What is required: Tell how many lines in the data contain the string "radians", using a single number as the whole reply.
------ Records to use ------
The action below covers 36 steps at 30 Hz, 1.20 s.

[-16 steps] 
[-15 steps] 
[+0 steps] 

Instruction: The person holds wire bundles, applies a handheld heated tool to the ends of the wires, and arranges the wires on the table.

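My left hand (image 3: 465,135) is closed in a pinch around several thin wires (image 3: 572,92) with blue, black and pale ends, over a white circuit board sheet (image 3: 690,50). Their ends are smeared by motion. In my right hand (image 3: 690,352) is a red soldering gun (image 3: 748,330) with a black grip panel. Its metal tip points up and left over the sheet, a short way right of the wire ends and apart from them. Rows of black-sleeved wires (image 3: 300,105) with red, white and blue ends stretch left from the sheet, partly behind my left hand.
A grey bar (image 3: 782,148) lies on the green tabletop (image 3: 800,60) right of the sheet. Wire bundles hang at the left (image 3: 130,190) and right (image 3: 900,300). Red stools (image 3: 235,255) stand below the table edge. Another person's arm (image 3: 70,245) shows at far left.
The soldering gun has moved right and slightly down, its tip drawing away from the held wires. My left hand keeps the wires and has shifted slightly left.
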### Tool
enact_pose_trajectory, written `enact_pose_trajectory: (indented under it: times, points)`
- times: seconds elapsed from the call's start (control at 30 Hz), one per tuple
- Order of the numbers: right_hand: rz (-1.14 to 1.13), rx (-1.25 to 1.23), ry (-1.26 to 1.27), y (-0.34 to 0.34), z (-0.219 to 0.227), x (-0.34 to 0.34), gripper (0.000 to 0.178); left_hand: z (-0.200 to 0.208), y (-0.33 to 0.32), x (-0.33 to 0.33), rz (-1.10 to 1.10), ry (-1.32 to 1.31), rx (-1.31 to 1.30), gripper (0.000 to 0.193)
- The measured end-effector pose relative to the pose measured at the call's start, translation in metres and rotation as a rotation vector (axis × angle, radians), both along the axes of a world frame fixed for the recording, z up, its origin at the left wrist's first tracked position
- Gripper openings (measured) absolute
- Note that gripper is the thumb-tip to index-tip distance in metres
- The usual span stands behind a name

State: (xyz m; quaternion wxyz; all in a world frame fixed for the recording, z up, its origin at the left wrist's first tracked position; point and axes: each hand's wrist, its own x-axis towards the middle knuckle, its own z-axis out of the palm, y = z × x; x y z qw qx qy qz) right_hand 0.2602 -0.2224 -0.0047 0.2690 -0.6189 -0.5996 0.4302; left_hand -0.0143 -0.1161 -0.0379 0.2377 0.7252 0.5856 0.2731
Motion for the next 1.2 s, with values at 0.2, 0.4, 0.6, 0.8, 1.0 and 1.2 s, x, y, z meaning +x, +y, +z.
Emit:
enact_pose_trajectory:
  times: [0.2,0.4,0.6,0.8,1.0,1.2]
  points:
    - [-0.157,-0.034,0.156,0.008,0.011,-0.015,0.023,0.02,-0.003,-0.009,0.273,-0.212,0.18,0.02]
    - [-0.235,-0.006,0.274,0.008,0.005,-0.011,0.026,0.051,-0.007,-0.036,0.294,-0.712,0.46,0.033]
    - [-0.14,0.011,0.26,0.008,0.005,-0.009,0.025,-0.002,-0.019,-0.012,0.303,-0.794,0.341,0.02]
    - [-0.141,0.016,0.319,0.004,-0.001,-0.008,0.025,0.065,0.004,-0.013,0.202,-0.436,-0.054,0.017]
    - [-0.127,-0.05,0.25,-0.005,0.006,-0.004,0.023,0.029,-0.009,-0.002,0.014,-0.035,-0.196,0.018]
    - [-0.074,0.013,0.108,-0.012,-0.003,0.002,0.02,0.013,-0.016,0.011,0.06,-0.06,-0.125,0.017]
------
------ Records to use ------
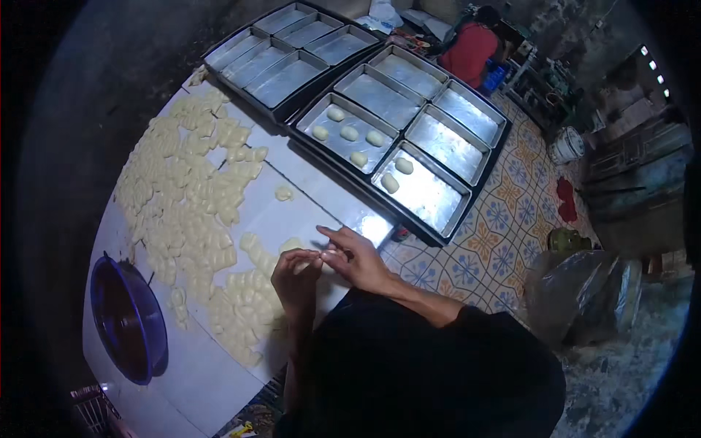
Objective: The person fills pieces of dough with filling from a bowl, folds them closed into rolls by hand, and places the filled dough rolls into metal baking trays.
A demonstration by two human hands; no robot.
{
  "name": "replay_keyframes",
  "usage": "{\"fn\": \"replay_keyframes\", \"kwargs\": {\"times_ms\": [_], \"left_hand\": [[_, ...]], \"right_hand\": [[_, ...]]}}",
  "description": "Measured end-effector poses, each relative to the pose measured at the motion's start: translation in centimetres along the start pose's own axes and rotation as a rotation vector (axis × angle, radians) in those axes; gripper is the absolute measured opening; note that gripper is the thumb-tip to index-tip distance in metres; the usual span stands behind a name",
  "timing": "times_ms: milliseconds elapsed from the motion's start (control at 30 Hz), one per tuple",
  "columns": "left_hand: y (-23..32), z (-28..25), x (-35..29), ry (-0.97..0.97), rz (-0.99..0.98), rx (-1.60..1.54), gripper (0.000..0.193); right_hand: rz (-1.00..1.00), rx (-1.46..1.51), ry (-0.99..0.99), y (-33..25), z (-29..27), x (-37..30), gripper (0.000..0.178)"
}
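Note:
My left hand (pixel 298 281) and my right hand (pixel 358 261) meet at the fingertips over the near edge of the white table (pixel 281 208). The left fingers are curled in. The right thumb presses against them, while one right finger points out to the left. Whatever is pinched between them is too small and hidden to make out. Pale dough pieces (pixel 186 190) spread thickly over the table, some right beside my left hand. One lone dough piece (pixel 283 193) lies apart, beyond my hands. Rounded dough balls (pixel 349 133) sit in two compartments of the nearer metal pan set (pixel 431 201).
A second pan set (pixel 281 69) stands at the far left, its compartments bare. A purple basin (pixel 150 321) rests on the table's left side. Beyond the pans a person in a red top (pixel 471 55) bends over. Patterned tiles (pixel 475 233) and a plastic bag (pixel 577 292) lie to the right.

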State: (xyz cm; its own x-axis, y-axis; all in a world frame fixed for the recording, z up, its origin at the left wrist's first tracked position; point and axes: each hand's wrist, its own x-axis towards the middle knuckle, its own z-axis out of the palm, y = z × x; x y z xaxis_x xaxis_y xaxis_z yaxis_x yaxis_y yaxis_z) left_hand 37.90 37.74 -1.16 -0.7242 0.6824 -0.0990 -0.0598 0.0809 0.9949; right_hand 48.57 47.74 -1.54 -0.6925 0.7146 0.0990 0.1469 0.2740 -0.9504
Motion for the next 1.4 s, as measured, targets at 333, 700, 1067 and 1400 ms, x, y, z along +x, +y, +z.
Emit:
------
Final answer: 2